Inspired by Wallace Stevens’s Thirteen Ways of Looking at a Blackbird, artist Tatiana Garmendia delves into the transformative power of perspective through portraits of Artemisia Gentileschi and other notable women artists. By inviting viewers to explore her story from multiple angles, Garmendia’s work reveals the complexities of Gentileschi’s legacy and highlights how perspective shapes perception. In “Looking 3,” for instance, a teenage Artemisia is set against a dreamy tapestry of flowers, blissfully unaware of the red noose coiling behind her reverie.
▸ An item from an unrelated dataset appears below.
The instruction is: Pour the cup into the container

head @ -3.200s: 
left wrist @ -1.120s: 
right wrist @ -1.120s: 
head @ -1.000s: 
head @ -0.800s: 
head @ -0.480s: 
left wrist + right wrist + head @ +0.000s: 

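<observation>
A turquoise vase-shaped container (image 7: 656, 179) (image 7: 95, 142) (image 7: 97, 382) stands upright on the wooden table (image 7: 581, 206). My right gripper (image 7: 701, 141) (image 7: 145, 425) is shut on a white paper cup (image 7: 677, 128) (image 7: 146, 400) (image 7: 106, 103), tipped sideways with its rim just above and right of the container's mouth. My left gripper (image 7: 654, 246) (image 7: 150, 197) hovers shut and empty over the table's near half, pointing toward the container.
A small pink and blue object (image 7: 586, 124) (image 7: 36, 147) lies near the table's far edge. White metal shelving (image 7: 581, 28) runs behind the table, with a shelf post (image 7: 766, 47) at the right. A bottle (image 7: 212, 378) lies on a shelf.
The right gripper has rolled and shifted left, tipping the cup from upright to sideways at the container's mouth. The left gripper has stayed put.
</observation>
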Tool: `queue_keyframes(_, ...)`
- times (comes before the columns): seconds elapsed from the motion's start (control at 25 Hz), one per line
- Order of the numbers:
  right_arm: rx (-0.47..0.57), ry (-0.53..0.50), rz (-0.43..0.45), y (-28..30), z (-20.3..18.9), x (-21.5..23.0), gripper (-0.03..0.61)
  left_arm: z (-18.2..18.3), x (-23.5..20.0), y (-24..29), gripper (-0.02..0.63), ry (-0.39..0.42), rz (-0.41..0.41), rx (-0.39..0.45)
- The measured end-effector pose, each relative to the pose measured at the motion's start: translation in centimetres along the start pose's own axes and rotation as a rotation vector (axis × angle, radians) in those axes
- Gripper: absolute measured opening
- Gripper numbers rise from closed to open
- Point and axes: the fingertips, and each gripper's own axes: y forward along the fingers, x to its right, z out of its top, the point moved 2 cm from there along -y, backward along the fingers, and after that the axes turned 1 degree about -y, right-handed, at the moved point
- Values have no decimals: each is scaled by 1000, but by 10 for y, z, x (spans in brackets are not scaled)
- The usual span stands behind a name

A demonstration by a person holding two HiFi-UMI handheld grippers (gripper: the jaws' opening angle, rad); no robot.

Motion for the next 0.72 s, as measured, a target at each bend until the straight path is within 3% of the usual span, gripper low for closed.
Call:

Garmendia employs metaphors to portray the Archetypal Bride as a symbol of liminality and transformation. The compositions, adorned with zigzagging ribbons, flowers, warped mirrors, and butterflies, play with exaggeration and vibrant color to reflect distorted ideations and archetypal possibilities. This celebration of fluid interpretation blurs the lines where art and alchemy meet, inviting deeper engagement with the narratives of these remarkable women.
About the Artist
Tatiana Garmendia was born in Cuba at the height of the Cold War and remembers playing in abandoned missile trenches as a girl. In her interdisciplinary work, history is understood as meditations on national and private mythologies, as the stories we tell others and whisper to ourselves. Garmendia has exhibited her work throughout the US and in many countries including England, Italy, Germany, Mexico, and India. She is the recipient of numerous awards including two Artist Trust Fellowships, the coveted Cintas International Fellowship and Pollock Krasner Grant. Her works are in public collections in Seattle, New York, Washington D.C., Miami, Illinois, California, Ohio, and the Dominican Republic. Garmendia has been teaching at Seattle Central Community College since 1993.
Thirteen Ways of Looking is on view February – April 2025. The gallery is open Monday – Friday, 7 a.m. – 7 p.m. Located at Ethnic Heritage Art Gallery, 700 5th Ave, 3rd Floor Lobby, Seattle, WA.